* _Data segment_:
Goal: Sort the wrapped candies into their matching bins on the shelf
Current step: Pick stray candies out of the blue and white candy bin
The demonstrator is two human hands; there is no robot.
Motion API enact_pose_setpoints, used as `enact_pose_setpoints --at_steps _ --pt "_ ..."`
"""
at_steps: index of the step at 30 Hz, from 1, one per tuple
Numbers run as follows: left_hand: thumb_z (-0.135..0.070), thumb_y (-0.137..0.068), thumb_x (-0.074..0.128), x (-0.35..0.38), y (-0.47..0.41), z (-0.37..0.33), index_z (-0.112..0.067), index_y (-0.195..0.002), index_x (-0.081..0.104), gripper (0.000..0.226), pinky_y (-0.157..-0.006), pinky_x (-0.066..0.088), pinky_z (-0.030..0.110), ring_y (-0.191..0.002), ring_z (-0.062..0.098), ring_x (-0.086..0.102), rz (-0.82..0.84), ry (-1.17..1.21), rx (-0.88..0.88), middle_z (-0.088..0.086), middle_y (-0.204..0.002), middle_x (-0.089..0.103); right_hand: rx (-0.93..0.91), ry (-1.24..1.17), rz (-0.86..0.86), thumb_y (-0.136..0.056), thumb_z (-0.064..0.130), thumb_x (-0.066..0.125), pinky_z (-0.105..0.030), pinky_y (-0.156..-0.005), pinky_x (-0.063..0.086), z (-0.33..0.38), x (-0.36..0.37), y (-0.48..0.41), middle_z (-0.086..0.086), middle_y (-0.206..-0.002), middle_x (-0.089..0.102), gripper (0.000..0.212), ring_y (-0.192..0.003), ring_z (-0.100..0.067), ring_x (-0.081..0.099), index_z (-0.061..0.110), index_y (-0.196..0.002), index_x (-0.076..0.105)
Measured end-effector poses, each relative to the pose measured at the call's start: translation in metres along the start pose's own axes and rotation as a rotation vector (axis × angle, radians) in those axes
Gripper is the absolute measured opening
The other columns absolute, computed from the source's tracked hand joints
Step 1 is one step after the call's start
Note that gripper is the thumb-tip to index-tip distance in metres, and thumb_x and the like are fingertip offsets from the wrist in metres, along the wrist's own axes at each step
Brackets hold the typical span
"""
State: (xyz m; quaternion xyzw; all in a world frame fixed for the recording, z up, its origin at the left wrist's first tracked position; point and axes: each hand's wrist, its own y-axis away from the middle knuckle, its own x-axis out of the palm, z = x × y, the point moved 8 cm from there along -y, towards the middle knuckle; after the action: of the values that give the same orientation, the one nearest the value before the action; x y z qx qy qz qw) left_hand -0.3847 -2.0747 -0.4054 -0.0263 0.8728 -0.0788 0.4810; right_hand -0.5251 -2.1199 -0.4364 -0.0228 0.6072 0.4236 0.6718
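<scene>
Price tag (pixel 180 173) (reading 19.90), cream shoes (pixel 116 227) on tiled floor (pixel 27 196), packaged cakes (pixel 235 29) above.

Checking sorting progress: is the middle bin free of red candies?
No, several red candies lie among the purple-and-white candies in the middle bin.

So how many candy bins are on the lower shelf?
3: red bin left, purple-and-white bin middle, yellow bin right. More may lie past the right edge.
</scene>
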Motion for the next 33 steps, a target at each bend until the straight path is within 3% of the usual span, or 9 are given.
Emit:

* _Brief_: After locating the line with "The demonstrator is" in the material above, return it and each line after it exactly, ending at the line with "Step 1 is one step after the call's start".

* _Reply to the exercise_:
The demonstrator is two human hands; there is no robot.
Motion API enact_pose_setpoints, used as `enact_pose_setpoints --at_steps _ --pt "_ ..."`
"""
at_steps: index of the step at 30 Hz, from 1, one per tuple
Numbers run as follows: left_hand: thumb_z (-0.135..0.070), thumb_y (-0.137..0.068), thumb_x (-0.074..0.128), x (-0.35..0.38), y (-0.47..0.41), z (-0.37..0.33), index_z (-0.112..0.067), index_y (-0.195..0.002), index_x (-0.081..0.104), gripper (0.000..0.226), pinky_y (-0.157..-0.006), pinky_x (-0.066..0.088), pinky_z (-0.030..0.110), ring_y (-0.191..0.002), ring_z (-0.062..0.098), ring_x (-0.086..0.102), rz (-0.82..0.84), ry (-1.17..1.21), rx (-0.88..0.88), middle_z (-0.088..0.086), middle_y (-0.204..0.002), middle_x (-0.089..0.103); right_hand: rx (-0.93..0.91), ry (-1.24..1.17), rz (-0.86..0.86), thumb_y (-0.136..0.056), thumb_z (-0.064..0.130), thumb_x (-0.066..0.125), pinky_z (-0.105..0.030), pinky_y (-0.156..-0.005), pinky_x (-0.063..0.086), z (-0.33..0.38), x (-0.36..0.37), y (-0.48..0.41), middle_z (-0.086..0.086), middle_y (-0.206..-0.002), middle_x (-0.089..0.102), gripper (0.000..0.212), ring_y (-0.192..0.003), ring_z (-0.100..0.067), ring_x (-0.081..0.099), index_z (-0.061..0.110), index_y (-0.196..0.002), index_x (-0.076..0.105)
Measured end-effector poses, each relative to the pose measured at the call's start: translation in metres along the start pose's own axes and rotation as a rotation vector (axis × angle, radians) in those axes
Gripper is the absolute measured opening
The other columns absolute, computed from the source's tracked hand joints
Step 1 is one step after the call's start

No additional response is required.